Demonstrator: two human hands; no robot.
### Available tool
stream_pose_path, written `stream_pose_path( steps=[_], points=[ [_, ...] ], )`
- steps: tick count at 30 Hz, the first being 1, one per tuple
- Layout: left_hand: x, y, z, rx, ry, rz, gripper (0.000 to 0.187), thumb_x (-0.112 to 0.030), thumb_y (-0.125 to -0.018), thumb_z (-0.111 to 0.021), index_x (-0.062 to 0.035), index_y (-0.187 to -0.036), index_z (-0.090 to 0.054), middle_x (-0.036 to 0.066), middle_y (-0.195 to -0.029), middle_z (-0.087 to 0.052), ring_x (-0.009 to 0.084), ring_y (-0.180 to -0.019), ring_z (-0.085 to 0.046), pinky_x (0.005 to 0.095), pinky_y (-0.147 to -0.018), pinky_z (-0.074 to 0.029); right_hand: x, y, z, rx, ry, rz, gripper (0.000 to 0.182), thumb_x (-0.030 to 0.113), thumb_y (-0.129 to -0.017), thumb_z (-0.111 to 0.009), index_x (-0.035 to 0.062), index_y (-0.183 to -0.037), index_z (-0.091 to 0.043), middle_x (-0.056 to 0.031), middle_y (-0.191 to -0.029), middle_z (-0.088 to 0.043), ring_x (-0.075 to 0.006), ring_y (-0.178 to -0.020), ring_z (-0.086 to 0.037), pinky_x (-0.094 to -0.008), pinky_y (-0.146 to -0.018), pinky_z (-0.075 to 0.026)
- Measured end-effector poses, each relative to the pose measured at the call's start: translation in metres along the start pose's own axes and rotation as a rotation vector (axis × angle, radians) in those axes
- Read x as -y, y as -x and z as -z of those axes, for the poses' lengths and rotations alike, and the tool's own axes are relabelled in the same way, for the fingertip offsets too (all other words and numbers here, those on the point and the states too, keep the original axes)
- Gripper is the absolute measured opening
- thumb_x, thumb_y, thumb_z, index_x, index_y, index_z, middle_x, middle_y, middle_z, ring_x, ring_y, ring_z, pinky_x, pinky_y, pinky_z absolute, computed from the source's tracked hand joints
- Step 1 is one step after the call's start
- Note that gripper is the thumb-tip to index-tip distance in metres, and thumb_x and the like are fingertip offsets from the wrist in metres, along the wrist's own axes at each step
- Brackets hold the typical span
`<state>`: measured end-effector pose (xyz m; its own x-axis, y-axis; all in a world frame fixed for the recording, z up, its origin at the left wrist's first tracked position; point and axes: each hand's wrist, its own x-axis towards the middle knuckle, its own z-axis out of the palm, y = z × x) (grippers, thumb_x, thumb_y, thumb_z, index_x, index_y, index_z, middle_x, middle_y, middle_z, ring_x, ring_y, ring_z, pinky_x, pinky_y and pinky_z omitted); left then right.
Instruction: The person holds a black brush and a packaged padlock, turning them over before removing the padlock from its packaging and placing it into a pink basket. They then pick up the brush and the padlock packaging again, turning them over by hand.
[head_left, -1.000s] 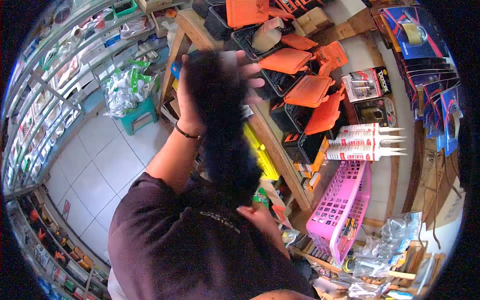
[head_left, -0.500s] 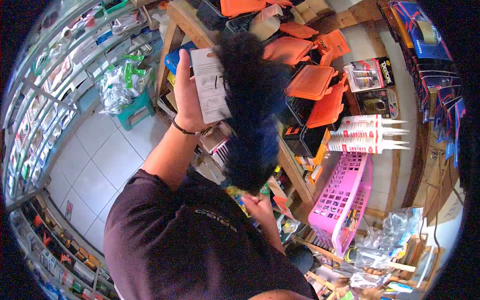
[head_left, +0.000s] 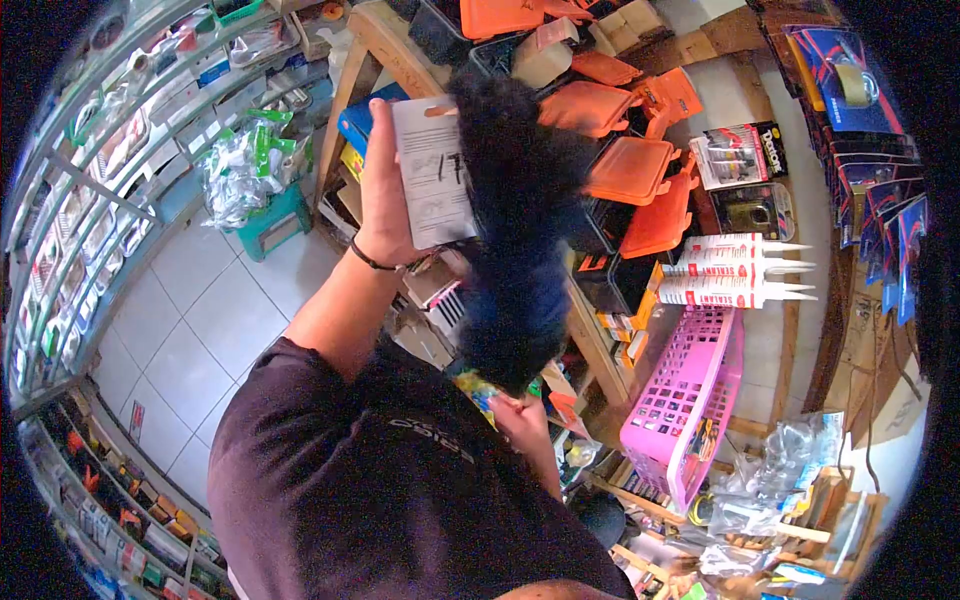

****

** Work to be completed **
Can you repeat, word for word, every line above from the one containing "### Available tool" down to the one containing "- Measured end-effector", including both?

** Response below **
### Available tool
stream_pose_path, written `stream_pose_path( steps=[_], points=[ [_, ...] ], )`
- steps: tick count at 30 Hz, the first being 1, one per tuple
- Layout: left_hand: x, y, z, rx, ry, rz, gripper (0.000 to 0.187), thumb_x (-0.112 to 0.030), thumb_y (-0.125 to -0.018), thumb_z (-0.111 to 0.021), index_x (-0.062 to 0.035), index_y (-0.187 to -0.036), index_z (-0.090 to 0.054), middle_x (-0.036 to 0.066), middle_y (-0.195 to -0.029), middle_z (-0.087 to 0.052), ring_x (-0.009 to 0.084), ring_y (-0.180 to -0.019), ring_z (-0.085 to 0.046), pinky_x (0.005 to 0.095), pinky_y (-0.147 to -0.018), pinky_z (-0.074 to 0.029); right_hand: x, y, z, rx, ry, rz, gripper (0.000 to 0.182), thumb_x (-0.030 to 0.113), thumb_y (-0.129 to -0.017), thumb_z (-0.111 to 0.009), index_x (-0.035 to 0.062), index_y (-0.183 to -0.037), index_z (-0.091 to 0.043), middle_x (-0.056 to 0.031), middle_y (-0.191 to -0.029), middle_z (-0.088 to 0.043), ring_x (-0.075 to 0.006), ring_y (-0.178 to -0.020), ring_z (-0.086 to 0.037), pinky_x (-0.094 to -0.008), pinky_y (-0.146 to -0.018), pinky_z (-0.075 to 0.026)
- Measured end-effector poses, each relative to the pose measured at the call's start: translation in metres along the start pose's own axes and rotation as a rotation vector (axis × angle, radians) in those axes

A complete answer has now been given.